Marca is het daarmee eens. “De NSE meet gemiddelden. Maar wat zeggen die over studenten die mantelzorger zijn, of kampen met psychische klachten? Over studenten zonder netwerk of zonder vaste kamer? We weten nog te weinig over deze groepen.” Wat we wel weten, is dat een groot aantal studenten nog altijd kampt met stress, spanningsklachten en psychische klachten. Marca pleit er dan ook voor om studentenwelzijn niet als los project te zien, maar als een vast onderdeel van het onderwijs zelf. “Verweef het in het curriculum. Zorg dat welzijn geen bijzaak is, maar een vanzelfsprekend onderdeel van Avans.”

De kunst van het ongelukkig zijn

Tegelijkertijd mogen we ook accepteren dat niet alles maakbaar is.
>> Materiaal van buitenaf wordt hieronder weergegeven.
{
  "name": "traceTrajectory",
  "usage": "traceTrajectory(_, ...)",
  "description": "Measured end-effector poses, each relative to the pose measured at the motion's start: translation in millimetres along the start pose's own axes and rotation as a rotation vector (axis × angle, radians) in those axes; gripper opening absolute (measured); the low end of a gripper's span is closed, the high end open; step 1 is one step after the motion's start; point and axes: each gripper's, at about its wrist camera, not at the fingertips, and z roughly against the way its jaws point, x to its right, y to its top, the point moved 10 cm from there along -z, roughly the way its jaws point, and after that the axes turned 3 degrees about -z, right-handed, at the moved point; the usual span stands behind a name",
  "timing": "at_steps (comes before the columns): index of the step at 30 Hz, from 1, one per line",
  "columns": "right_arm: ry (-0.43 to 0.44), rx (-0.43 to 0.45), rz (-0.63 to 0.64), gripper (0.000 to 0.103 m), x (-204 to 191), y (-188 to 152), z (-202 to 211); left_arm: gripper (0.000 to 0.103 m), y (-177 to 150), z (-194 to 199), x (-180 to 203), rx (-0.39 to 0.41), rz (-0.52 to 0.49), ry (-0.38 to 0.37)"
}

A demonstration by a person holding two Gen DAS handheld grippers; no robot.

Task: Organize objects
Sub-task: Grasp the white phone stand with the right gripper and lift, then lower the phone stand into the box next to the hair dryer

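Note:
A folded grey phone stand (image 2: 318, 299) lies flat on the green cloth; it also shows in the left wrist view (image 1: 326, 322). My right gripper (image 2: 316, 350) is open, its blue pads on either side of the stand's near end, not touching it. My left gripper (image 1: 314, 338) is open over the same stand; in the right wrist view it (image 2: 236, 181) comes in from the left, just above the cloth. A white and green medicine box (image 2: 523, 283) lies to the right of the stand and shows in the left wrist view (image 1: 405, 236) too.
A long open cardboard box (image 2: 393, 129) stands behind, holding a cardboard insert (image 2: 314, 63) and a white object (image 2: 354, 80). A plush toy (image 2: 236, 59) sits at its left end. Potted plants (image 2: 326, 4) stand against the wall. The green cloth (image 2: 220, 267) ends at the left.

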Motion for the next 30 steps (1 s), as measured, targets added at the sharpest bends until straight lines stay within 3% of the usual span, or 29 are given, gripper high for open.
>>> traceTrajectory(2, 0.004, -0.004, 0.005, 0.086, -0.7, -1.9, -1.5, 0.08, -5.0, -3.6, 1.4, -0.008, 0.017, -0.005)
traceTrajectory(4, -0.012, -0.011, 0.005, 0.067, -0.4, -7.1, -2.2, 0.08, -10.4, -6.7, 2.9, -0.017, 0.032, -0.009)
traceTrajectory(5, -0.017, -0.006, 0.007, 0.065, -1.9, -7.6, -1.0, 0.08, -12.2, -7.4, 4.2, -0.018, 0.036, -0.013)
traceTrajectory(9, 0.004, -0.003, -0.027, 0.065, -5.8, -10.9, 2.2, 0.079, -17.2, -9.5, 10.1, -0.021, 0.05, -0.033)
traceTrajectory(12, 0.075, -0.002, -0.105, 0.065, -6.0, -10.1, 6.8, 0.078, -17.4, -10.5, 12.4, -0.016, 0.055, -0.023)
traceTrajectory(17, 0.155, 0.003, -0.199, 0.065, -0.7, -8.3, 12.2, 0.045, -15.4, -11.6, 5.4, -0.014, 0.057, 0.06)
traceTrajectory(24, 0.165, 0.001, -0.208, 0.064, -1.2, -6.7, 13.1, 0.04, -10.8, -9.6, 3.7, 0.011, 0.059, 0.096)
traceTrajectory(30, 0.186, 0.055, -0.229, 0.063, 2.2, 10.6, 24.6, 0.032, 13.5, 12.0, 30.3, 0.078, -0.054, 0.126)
Marca: “We hoeven niet altijd oplossingen te hebben. Soms is er de kunst van het ongelukkig zijn. Het feit dat je niet weet wat je moet kiezen, dat je bang bent, dat je twijfelt: dat mag er ook zijn.”

Juist daar ligt volgens haar een taak voor het hoger onderwijs: studenten helpen om te gaan met onzekerheid, met complexiteit. “We willen creatieve, wendbare professionals opleiden. Dan moet je ook kunnen omgaan met het feit dat niet alles duidelijk of perfect is. En dat begint met erkenning en gesprek.”

Samen verder bouwen aan verbinding

Studentenwelzijn is geen modewoord, geen tijdelijke hype. Het is een kernwaarde voor goed onderwijs. En hoewel de resultaten van de NSE licht verbeteren, blijft het gesprek en de inzet nodig. Amber: “We zien beweging, en dat is hoopvol. We moeten doorgaan, verdiepen, en samen blijven bouwen aan een Avans waarin studenten én docenten kunnen bloeien.”

Tegelijkertijd klinkt ook een duidelijke oproep: denk verder dan je eigen organisatieonderdeel. “We zijn geneigd dingen op te starten binnen onze eigen academie, dienst of lectoraat”, zegt Amber. “Maar studenten trekken zich daar weinig van aan. Die bewegen door heel Avans.”

Marca beaamt dat: “Juist op het gebied van studentenwelzijn hebben we baat bij samenwerking. Als we elkaar durven op te zoeken, binnen en vooral ook buiten onze eigen afdeling, kunnen we van elkaar leren en elkaar versterken.”